Repeat the listing that comes next, leaving nothing out and changing nothing.

**Supplied material**
======

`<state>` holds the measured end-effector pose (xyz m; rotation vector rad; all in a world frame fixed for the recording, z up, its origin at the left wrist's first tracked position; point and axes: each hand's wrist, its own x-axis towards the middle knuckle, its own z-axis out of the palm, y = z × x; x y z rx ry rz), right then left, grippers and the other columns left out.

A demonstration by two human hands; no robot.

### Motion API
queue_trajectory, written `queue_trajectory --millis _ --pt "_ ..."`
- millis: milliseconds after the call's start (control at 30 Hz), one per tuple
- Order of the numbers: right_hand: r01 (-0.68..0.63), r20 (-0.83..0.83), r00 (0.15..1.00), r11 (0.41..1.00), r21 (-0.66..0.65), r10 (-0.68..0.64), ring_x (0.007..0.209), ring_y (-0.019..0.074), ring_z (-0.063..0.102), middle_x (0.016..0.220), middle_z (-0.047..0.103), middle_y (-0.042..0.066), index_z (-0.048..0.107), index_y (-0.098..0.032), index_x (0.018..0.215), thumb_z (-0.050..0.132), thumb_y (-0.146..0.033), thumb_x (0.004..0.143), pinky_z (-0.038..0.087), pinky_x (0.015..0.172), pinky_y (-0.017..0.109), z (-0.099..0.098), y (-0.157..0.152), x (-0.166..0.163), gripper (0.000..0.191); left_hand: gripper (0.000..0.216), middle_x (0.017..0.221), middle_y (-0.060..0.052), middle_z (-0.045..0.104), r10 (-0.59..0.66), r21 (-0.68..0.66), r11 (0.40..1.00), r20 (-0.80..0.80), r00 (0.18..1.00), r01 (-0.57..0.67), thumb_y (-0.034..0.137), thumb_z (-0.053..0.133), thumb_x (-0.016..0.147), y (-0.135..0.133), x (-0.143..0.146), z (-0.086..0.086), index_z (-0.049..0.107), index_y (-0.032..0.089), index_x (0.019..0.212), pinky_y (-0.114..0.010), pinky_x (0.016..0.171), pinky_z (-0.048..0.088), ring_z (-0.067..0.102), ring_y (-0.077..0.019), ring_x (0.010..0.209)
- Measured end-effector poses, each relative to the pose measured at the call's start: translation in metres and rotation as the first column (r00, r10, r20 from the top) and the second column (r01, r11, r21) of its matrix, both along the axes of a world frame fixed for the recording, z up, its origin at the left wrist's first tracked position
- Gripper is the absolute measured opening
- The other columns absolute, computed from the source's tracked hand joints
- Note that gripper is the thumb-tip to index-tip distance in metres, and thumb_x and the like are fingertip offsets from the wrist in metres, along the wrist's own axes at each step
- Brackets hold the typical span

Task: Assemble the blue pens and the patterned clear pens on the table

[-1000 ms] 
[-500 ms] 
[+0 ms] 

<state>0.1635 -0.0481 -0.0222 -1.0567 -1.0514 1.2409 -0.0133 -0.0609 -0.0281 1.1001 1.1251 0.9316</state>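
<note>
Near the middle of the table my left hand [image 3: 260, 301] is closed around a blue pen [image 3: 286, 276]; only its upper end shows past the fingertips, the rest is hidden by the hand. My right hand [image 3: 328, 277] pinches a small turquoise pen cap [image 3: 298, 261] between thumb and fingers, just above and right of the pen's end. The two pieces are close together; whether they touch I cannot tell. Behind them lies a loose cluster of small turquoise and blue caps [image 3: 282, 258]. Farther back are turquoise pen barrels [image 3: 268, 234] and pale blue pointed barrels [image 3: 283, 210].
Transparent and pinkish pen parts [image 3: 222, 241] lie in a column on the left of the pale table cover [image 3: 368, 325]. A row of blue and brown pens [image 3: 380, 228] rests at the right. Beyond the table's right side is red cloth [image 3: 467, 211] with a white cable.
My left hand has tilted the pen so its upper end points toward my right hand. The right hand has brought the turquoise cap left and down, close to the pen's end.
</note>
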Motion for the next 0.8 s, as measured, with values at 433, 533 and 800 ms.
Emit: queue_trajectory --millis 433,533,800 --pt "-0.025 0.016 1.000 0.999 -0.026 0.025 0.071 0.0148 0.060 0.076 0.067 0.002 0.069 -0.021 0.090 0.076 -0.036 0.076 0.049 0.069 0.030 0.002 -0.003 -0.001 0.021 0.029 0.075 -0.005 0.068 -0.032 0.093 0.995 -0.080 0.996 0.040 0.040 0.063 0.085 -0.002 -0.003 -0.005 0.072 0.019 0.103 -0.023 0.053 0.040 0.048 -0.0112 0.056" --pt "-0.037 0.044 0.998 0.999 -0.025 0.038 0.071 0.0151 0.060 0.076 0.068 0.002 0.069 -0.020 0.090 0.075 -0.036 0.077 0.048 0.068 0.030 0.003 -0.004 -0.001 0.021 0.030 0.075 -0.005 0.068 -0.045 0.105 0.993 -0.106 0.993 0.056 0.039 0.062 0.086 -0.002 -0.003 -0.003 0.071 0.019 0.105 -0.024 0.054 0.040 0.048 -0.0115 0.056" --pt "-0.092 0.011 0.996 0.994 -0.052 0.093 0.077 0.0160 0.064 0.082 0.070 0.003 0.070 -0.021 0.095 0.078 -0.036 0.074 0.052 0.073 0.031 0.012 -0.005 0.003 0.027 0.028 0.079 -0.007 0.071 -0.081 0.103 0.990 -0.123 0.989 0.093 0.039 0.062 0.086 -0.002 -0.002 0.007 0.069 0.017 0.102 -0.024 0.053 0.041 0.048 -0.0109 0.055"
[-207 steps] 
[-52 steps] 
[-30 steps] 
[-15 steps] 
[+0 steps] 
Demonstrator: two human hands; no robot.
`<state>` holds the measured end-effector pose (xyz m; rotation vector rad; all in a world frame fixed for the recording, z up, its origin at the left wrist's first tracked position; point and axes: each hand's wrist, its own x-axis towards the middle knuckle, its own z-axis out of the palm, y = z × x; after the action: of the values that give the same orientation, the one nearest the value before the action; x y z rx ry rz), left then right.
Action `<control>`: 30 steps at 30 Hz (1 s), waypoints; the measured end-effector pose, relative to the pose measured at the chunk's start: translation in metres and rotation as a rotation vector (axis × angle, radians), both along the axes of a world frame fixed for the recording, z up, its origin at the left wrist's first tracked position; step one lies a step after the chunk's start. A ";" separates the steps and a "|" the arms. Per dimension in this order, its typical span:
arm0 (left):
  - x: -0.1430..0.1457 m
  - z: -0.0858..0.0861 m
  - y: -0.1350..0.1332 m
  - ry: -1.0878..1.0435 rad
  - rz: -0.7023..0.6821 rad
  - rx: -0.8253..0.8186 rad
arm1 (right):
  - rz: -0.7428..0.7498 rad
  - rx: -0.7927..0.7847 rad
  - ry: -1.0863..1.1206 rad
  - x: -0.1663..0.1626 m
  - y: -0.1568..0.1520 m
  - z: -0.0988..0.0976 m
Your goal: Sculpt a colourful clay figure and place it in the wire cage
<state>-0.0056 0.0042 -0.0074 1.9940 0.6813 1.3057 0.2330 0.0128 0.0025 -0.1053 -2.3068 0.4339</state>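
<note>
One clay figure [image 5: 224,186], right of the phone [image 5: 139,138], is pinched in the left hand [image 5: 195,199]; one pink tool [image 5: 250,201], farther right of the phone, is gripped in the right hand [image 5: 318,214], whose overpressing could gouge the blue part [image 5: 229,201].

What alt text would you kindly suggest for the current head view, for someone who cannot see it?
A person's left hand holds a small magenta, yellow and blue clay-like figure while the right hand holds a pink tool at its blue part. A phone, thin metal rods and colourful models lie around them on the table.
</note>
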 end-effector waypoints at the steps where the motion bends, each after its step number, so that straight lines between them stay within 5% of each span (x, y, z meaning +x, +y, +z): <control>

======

**Exercise response**
`<state>` holds the measured end-effector pose (xyz m; rotation vector rad; all in a world frame fixed for the recording, z up, its origin at the left wrist's first tracked position; point and axes: each hand's wrist, its own x-axis towards the middle knuckle, its own z-axis out of the palm, y = z × x; x y z rx ry rz), right then left, grippers and the other columns left out.

A demonstration by two human hands; no robot.

### Motion API
queue_trajectory, written `queue_trajectory --millis _ --pt "_ ..."`
- millis: milliseconds after the call's start (control at 30 Hz), one per tuple
- Order of the numbers: right_hand: r01 (-0.68..0.63), r20 (-0.83..0.83), r00 (0.15..1.00), r11 (0.41..1.00), r21 (-0.66..0.65), r10 (-0.68..0.64), ring_x (0.007..0.209), ring_y (-0.019..0.074), ring_z (-0.063..0.102), middle_x (0.016..0.220), middle_z (-0.047..0.103), middle_y (-0.042..0.066), index_z (-0.048..0.107), index_y (-0.098..0.032), index_x (0.018..0.215), thumb_z (-0.050..0.132), thumb_y (-0.146..0.033), thumb_x (0.004..0.143), pinky_z (-0.038..0.087), pinky_x (0.015..0.172), pinky_y (-0.017..0.109), z (-0.099..0.098), y (-0.157..0.152), x (-0.166..0.163), gripper (0.000..0.191); left_hand: gripper (0.000..0.216), middle_x (0.017..0.221), middle_y (-0.060..0.052), middle_z (-0.045..0.104), r10 (-0.59..0.66), r21 (-0.68..0.66), r11 (0.40..1.00), r20 (-0.80..0.80), r00 (0.18..1.00), r01 (-0.57..0.67), thumb_y (-0.034..0.137), thumb_z (-0.053..0.133), thumb_x (-0.016..0.147), y (-0.135..0.133), x (-0.143..0.146), z (-0.086..0.086), index_z (-0.049..0.107), index_y (-0.032..0.089), index_x (0.019..0.212), pinky_y (-0.114..0.010), pinky_x (0.016..0.171), pinky_z (-0.048..0.088), ring_z (-0.067..0.102), ring_y (-0.077..0.019), ring_x (0.010..0.209)
- Measured end-effector poses, each relative to the pose measured at the call's start: translation in metres and rotation as the first column (r00, r10, r20 from the top) and the second column (r01, r11, r21) of its matrix, both along the axes of a world frame fixed for the recording, z up, its origin at the left wrist's first tracked position
- Gripper is the absolute measured opening
- The other columns absolute, computed from the source's tracked hand joints
- Note that gripper is the thumb-tip to index-tip distance in metres, and thumb_x and the like are fingertip offsets from the wrist in metres, along the wrist's own axes at each step
- Brackets hold the typical span

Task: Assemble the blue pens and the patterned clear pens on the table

[-1000 ms] 
[-500 ms] 
[+0 ms] 

<state>0.1635 -0.0481 -0.0222 -1.0567 -1.0514 1.2409 -0.0133 -0.0609 -0.0281 1.1001 1.1251 0.9316</state>
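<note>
Near the middle of the table my left hand [image 3: 260, 301] is closed around a blue pen [image 3: 286, 276]; only its upper end shows past the fingertips, the rest is hidden by the hand. My right hand [image 3: 328, 277] pinches a small turquoise pen cap [image 3: 298, 261] between thumb and fingers, just above and right of the pen's end. The two pieces are close together; whether they touch I cannot tell. Behind them lies a loose cluster of small turquoise and blue caps [image 3: 282, 258]. Farther back are turquoise pen barrels [image 3: 268, 234] and pale blue pointed barrels [image 3: 283, 210].
Transparent and pinkish pen parts [image 3: 222, 241] lie in a column on the left of the pale table cover [image 3: 368, 325]. A row of blue and brown pens [image 3: 380, 228] rests at the right. Beyond the table's right side is red cloth [image 3: 467, 211] with a white cable.
My left hand has tilted the pen so its upper end points toward my right hand. The right hand has brought the turquoise cap left and down, close to the pen's end.
</note>
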Motion for the next 0.8 s, as measured, with values at 433, 533 and 800 ms.
Emit: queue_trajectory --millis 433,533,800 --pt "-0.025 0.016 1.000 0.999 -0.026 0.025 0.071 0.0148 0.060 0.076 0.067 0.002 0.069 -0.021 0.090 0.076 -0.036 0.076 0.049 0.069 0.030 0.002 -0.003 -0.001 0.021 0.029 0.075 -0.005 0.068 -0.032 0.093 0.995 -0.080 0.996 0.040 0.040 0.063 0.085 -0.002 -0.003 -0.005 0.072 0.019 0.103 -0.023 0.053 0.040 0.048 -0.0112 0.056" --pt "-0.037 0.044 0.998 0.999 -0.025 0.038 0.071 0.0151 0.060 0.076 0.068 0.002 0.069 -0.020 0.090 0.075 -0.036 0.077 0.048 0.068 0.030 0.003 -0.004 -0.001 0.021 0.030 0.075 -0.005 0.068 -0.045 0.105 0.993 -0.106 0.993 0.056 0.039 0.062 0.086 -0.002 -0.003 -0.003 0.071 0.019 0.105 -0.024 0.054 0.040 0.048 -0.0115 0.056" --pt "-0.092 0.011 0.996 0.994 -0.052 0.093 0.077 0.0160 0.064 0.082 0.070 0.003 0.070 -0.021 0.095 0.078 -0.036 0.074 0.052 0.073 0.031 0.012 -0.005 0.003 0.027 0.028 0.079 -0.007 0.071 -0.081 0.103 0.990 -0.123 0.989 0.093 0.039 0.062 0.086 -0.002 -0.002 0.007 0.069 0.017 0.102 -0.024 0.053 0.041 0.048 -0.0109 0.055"
[-207 steps] 
[-52 steps] 
[-30 steps] 
[-15 steps] 
[+0 steps] 
Demonstrator: two human hands; no robot.
`<state>` holds the measured end-effector pose (xyz m; rotation vector rad; all in a world frame fixed for the recording, z up, its origin at the left wrist's first tracked position; point and axes: each hand's wrist, its own x-axis towards the middle knuckle, its own z-axis out of the palm, y = z × x; after the action: of the values that give the same orientation, the one nearest the value before the action; x y z rx ry rz), left then right.
Action `<control>`: 30 steps at 30 Hz (1 s), waypoints; the measured end-effector pose, relative to the pose measured at the chunk's start: translation in metres and rotation as a rotation vector (axis × angle, radians), both along the axes of a world frame fixed for the recording, z up, its origin at the left wrist's first tracked position; step one lies a step after the chunk's start. A ";" separates the steps and a "|" the arms. Per dimension in this order, its typical span:
arm0 (left):
  - x: -0.1430..0.1457 m
  - z: -0.0858..0.0861 m
  - y: -0.1350..0.1332 m
  - ry: -1.0878..1.0435 rad
  - rz: -0.7023..0.6821 rad
  - rx: -0.8253..0.8186 rad
arm1 (right):
  - rz: -0.7428..0.7498 rad
  - rx: -0.7927..0.7847 rad
  - ry: -1.0863..1.1206 rad
  - x: -0.1663..0.1626 m
  - y: -0.1568..0.1520 m
  - z: -0.0988..0.0976 m
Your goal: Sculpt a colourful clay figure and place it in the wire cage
<state>-0.0056 0.0042 -0.0074 1.9940 0.6813 1.3057 0.2330 0.0128 0.0025 -0.1053 -2.3068 0.4339</state>
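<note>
One clay figure [image 5: 224,186], right of the phone [image 5: 139,138], is pinched in the left hand [image 5: 195,199]; one pink tool [image 5: 250,201], farther right of the phone, is gripped in the right hand [image 5: 318,214], whose overpressing could gouge the blue part [image 5: 229,201].

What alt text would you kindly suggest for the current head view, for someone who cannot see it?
A person's left hand holds a small magenta, yellow and blue clay-like figure while the right hand holds a pink tool at its blue part. A phone, thin metal rods and colourful models lie around them on the table.
</note>
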 end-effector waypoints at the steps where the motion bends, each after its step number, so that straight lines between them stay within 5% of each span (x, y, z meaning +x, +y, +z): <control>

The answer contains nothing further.